- DVD cover
- Directed by: Vinayan
- Screenplay by: Vinayan
- Dialogue by: Gokula Krishnan
- Produced by: V. Ravichandran
- Starring: Jayasurya Kavya Madhavan
- Cinematography: Utpal V Nayanar
- Edited by: G. Murali
- Music by: Ilaiyaraaja
- Production company: Aascar Films
- Release date: 12 September 2002;
- Running time: 150 minutes
- Country: India
- Language: Tamil

= En Mana Vaanil =

2002 film by Vinayan

En Mana Vaanil is a 2002 Indian Tamil-language romantic drama film written and directed by Vinayan. It is a remake of his Malayalam film Oomappenninu Uriyadappayyan (2002). The film stars Jayasurya and Kavya Madhavan, reprising their roles from the original. Vadivelu and Vijayakumar appear in supporting roles.

== Plot ==

A poor mute man Ganesh and a rich deaf-mute girl Thilaka fall in love. Their love is supported by Ganesh's family but is opposed with a vengeance by Thilaka's family. At the same time, Thilaka is pursued by other suitors who are only after her money. Ganesh and Thilaka flee their hometown together, pursued by Thilaka's uncle and suitor. What happens next is the crux of the Story.

== Production ==
En Mana Vaanil is a remake of the Malayalam film Oomappenninu Uriyadappayyan (2002). The same director Vinayan, lead actor Jayasurya and lead actress Kavya Madhavan returned for the remake. The film's first schedule was held in Pollachi and the second in Ooty.

== Soundtrack ==
The soundtrack was composed by Ilaiyaraaja. The song "Enna Solli" is set in Suddhadhanyasi raga.

Track listing
| No. | Title | Lyrics | Singer(s) | Length |
|---|---|---|---|---|
| 1. | "Enna Solli Paduvatho" | Palani Bharathi | Hariharan, Sadhana Sargam | 4:55 |
| 2. | "Kuthu Kuthu" | Muthulingam | Karthik, Mano, Sujatha, Surendhar, Harish Rahavendra | 4:28 |
| 3. | "Roatoram" | Mu.
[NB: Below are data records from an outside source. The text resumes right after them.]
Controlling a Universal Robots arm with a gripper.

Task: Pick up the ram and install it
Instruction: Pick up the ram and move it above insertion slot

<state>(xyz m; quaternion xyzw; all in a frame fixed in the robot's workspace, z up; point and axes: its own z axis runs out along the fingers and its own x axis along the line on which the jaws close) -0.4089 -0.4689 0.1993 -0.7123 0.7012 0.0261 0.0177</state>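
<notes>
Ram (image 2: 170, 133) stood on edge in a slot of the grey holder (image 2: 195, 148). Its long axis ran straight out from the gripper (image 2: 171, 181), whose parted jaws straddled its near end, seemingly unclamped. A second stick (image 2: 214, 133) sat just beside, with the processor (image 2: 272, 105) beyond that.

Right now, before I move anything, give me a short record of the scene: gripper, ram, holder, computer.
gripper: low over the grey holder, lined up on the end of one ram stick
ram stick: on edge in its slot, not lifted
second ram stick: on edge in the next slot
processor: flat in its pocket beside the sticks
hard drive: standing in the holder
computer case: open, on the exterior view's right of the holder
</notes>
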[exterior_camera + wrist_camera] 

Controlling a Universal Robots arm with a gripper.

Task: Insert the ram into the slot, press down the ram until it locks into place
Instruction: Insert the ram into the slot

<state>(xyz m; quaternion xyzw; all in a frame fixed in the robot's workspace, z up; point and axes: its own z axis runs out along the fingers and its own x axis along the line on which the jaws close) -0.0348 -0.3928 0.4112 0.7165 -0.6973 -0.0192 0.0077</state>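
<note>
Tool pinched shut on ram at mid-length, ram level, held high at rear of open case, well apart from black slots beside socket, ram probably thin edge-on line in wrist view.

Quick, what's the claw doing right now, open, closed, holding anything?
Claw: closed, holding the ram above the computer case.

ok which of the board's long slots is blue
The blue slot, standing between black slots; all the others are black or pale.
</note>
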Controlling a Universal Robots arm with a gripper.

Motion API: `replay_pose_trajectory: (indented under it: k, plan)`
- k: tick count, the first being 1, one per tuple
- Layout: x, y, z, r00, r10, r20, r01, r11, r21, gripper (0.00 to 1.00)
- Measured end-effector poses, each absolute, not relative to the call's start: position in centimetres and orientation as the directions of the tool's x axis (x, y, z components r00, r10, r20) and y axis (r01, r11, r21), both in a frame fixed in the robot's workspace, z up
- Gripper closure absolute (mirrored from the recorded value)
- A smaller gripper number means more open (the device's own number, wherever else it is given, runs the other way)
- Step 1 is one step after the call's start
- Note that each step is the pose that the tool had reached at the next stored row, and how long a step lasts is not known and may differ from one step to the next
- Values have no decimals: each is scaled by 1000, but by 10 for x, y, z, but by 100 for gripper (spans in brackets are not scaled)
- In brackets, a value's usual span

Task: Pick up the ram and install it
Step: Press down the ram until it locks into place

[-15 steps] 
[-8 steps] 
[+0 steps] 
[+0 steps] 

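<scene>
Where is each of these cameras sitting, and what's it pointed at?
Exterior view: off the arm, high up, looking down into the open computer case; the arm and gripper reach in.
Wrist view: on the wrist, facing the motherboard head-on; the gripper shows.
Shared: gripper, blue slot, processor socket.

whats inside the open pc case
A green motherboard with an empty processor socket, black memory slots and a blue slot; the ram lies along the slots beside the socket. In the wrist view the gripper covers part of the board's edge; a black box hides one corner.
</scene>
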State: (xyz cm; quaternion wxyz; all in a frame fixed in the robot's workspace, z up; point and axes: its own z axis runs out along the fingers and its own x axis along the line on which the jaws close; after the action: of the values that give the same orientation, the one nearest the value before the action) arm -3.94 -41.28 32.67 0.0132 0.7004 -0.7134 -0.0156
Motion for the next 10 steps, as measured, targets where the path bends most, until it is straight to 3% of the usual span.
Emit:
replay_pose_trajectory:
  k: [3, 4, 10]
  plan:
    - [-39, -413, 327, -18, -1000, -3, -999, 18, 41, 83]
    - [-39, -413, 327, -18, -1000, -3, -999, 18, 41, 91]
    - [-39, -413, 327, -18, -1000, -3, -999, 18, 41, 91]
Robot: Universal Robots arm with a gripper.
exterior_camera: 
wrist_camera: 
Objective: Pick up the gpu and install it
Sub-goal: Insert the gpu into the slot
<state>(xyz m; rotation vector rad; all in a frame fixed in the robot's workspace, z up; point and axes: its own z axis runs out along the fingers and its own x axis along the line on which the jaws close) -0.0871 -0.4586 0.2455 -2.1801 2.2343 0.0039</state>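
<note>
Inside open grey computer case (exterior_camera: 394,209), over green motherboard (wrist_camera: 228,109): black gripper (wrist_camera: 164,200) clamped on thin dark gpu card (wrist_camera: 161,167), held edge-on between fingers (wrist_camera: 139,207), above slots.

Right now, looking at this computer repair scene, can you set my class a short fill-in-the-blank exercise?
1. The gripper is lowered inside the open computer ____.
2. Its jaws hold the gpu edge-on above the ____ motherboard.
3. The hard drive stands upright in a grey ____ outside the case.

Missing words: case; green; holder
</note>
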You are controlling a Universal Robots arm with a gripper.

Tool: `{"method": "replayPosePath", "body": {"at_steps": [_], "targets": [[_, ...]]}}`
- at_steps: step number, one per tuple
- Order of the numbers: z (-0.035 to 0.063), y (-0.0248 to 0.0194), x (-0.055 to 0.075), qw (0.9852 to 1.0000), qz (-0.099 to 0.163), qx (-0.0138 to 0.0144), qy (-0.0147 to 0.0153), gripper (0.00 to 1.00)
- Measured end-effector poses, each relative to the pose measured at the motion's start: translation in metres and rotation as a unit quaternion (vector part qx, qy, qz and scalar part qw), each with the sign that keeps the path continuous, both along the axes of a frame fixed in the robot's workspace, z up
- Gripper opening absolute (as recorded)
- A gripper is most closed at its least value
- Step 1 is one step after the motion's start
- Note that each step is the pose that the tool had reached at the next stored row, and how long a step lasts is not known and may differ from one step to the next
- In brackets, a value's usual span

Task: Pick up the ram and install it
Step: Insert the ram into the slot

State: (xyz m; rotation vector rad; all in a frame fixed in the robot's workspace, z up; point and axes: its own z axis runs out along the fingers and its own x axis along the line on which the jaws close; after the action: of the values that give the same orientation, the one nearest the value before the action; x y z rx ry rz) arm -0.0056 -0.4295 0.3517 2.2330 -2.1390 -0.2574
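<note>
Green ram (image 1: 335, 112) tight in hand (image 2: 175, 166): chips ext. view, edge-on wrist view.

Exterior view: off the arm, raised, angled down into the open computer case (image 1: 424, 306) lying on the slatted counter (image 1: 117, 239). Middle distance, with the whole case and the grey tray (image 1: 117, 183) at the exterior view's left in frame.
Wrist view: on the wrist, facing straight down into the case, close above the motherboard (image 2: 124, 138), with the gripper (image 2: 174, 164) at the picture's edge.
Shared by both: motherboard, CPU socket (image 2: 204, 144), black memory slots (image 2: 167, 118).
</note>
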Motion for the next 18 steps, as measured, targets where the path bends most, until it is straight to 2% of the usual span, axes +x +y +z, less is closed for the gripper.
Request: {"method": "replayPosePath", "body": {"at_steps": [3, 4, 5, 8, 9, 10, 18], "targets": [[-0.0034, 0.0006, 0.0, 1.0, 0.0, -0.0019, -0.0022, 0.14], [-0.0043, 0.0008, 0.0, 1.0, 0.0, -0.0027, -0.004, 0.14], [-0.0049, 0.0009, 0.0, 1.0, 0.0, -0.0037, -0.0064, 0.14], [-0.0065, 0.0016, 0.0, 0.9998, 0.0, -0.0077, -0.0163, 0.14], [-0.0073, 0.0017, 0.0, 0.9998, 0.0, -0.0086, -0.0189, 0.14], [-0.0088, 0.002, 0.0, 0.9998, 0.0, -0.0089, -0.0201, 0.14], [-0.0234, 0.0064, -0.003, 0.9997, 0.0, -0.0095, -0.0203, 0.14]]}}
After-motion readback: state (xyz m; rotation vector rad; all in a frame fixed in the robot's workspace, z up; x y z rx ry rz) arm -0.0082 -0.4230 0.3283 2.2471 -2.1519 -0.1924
Metha | K. J. Yesudas, Shruti Haasan | 5:02 |
| 4. | "Unnai Kannum Pothu" | Palani Bharathi | Hariharan, Karthik | 5:54 |
| 5. | "Unnai Thedi" | Palani Bharathi | Hariharan | 5:04 |
| 6. | "Unnai Thedi" (reprise) | Palani Bharathi | Ilaiyaraaja | 5:04 |
| 7. | "Vayasu Vantha" | Palani Bharathi | Napoleon, Biju, S. N. Surendar, Swarna Latha | 4:47 |
| 8. | "Muthu Muthu" | Palani Bharathi | Karthik, Bhavatharini | 5:07 |
| Total length: |  |  |  | 40:21 |

== Reception ==
Sify called it "the most idiotic and lamebrain film made in recent times"; however the critic noted "The silver lining on the otherwise intolerable film is the melodious songs tuned by Illayaraja". Malathi Rangarajan of The Hindu wrote, "Too much of mental and physical trauma on screen could only leave the viewer weary and exasperated". Visual Dasan of Kalki called it the age old story of lovers on the run but praised Ilaiyaraaja's background score and Jayasurya's acting. Malini Mannath of Chennai Online wrote "Just that the director has made his protagonists mutes, the girl being additionally deaf. So while one commends the director for his daring in making his lead players not utter a single word in the film, one cannot but notice that the rest is routine stuff".